20 :中村千歳 ◆hsUAEn/JO/Q. [saga]:2017/12/04(月) 22:50:27.44 ID:LYe2U+Pd0
1条2丁目 周縁世界の思い出

 [side-AOKI]

 今年度2回目の新友会。
 高島さん達にとっては、新メンバーが加入して2回目。
 私にとっては、新しい世界に飛び込んでから2回目。

 1丁目線南行。外郭線内回りっていう言い方もある。
 24条1丁目(地上線入口)、南行の青いポールに着くと、西側から高島さんが走ってきた。
「サッキーしゃっぽー」
 いつの間にか私に付いていたあだ名は「サッキー」。
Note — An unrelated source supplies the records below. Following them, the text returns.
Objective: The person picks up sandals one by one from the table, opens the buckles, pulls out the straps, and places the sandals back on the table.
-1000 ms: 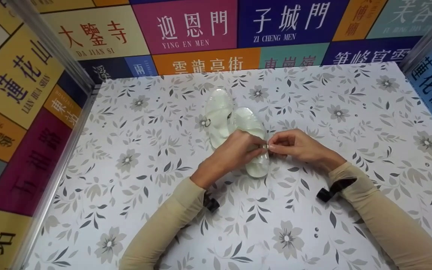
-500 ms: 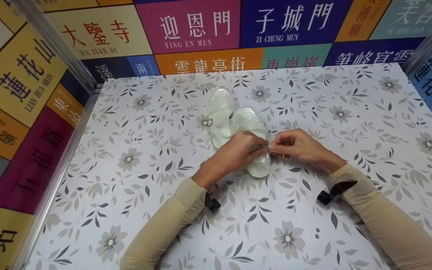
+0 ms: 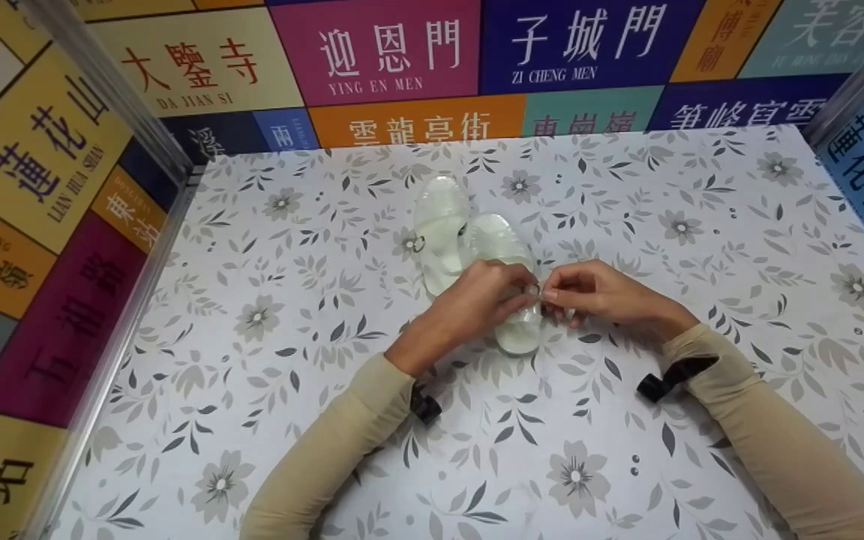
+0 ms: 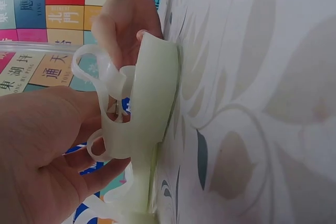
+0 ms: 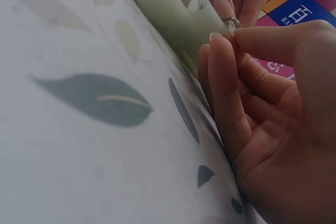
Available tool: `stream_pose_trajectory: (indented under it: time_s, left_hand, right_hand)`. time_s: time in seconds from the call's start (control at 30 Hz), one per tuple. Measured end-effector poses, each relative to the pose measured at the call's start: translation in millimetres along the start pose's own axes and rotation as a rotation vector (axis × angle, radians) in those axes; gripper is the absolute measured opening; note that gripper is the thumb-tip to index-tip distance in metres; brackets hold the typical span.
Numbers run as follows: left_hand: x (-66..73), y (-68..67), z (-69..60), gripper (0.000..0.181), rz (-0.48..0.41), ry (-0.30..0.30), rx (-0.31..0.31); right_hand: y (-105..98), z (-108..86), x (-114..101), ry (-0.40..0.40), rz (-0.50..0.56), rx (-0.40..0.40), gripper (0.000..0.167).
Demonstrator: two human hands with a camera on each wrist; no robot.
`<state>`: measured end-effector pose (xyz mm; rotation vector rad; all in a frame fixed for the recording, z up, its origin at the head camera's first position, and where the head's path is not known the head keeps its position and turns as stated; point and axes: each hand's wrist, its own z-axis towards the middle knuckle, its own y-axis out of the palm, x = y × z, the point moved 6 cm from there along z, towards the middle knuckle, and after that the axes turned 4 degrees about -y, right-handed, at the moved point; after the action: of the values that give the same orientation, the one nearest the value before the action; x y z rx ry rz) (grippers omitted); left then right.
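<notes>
Two pale, pearly sandals lie side by side in the head view. The nearer sandal (image 3: 493, 234) is partly covered by my left hand (image 3: 473, 298), which holds its strap near a small metal buckle (image 5: 232, 21). Just right of it, my right hand (image 3: 601, 294) pinches the strap's tip at the buckle between thumb and index finger. In the left wrist view, the looped straps (image 4: 116, 136) rise from the sole (image 4: 156, 80). The other sandal (image 3: 441, 199) stands behind and to the left, its buckle (image 3: 420, 244) visible on the outer side.
A white cloth with grey flowers and leaves (image 3: 574, 472) covers the table. Colourful panels with lettering (image 3: 394, 52) stand along the back and both sides. Clear strips (image 3: 154, 127) run up the corners.
My right hand has shifted very slightly right, its fingertips still at the strap and buckle. My left hand and both sandals stay nearly in place.
</notes>
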<state>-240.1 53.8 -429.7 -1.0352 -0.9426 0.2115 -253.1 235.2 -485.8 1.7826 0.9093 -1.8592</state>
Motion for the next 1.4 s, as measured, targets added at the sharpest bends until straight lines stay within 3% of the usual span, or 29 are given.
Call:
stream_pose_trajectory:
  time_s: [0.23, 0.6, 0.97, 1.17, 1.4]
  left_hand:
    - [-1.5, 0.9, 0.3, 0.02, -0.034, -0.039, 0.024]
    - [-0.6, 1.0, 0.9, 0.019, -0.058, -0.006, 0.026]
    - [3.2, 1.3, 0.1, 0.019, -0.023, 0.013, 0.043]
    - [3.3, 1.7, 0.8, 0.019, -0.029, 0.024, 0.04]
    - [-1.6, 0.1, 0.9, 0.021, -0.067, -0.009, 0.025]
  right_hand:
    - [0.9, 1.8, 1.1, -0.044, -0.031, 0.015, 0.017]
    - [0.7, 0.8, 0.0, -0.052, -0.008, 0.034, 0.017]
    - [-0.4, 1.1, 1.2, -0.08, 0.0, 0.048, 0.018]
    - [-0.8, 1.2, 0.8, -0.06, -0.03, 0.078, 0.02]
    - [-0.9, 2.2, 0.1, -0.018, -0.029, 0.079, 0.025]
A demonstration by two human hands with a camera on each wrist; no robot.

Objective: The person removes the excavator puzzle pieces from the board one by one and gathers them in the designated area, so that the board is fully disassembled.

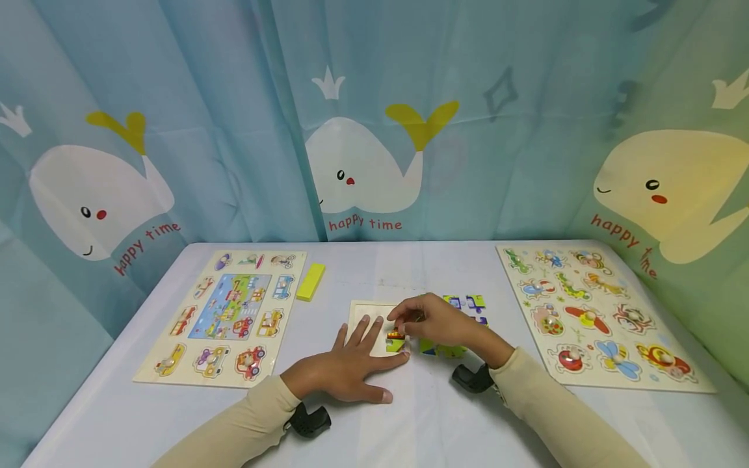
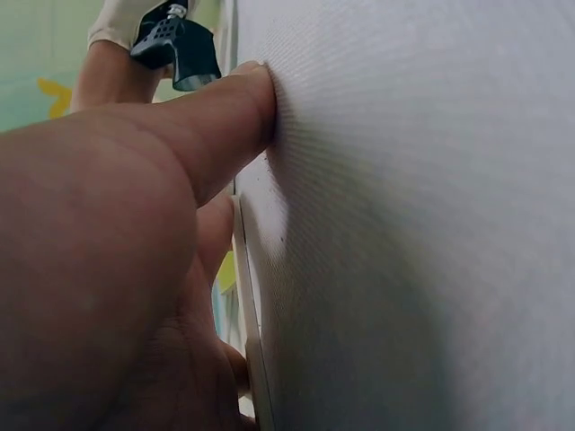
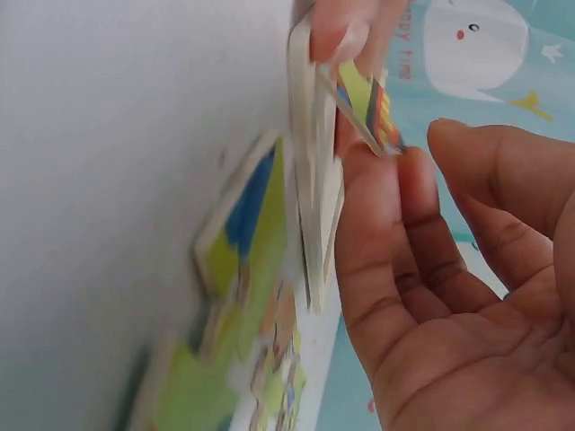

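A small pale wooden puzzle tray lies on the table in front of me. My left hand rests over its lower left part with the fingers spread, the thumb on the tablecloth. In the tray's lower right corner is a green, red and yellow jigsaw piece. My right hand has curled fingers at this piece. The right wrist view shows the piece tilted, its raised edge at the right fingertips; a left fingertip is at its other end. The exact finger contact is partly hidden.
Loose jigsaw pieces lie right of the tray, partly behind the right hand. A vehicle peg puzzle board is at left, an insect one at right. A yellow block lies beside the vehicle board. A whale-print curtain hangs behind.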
さくらんじゃなくて良かった……って思ってたんだけど、その後の挨拶がちょっと。
 しゃっぽーって、私とこーやんが使ってた挨拶だよね。なんで高島さんが……?
「サッキーどしたの?」
 あ、ごめん何でもない。先行ってていいよ。
「分かった……ごめんね」
 なぜか顔を俯けて、走っていってしまった。何か悪いことしちゃったのかな……?

 そこまで考えて、「あれ?」って思った。
 大野くんは一緒じゃないの?高島さんと大野くん、いつも一緒なのに……。
 高島さんが降りた白いポールは、地上線トンネルの中。トンネルの先は、地上世界。
 何か嫌な予感がして、私は高島さんを追いかけて走っていった。

 高島さん!
「サッキー?」
 大野くんはいないの?
「おおのん?」
 高島さんは周りを見回して、
「そういえばいないね……」
 今気づいたみたいな顔だね。一緒じゃなかったの?
「乗ったときは一緒だったんだけど……」
 乗ったとき一緒だったのに、なんで途中ではぐれるんだろう……。
「あ、多分降りたときじゃない?ちょっと居眠りしてたし」
 高島さんの話だと、大野くんは立ったままうとうとしてて、終点に着いてもそのまんまだったらしい。24条線は新本郷で一番混んでる路線。高島さんも気づかないまま降りちゃったんだって。
 24条1丁目だから、普通なら折り返して24条線101丁目行になる。そのときに運転手さんが気づいて起こしてくれるんだけど、
 もし高島さん達が乗った電車が、24条1丁目止まりじゃなくて、地上線直通の桜十字路(さくらじゅうじろ)行だったら……。
 大野くんは今、地上世界にいるかもしれない。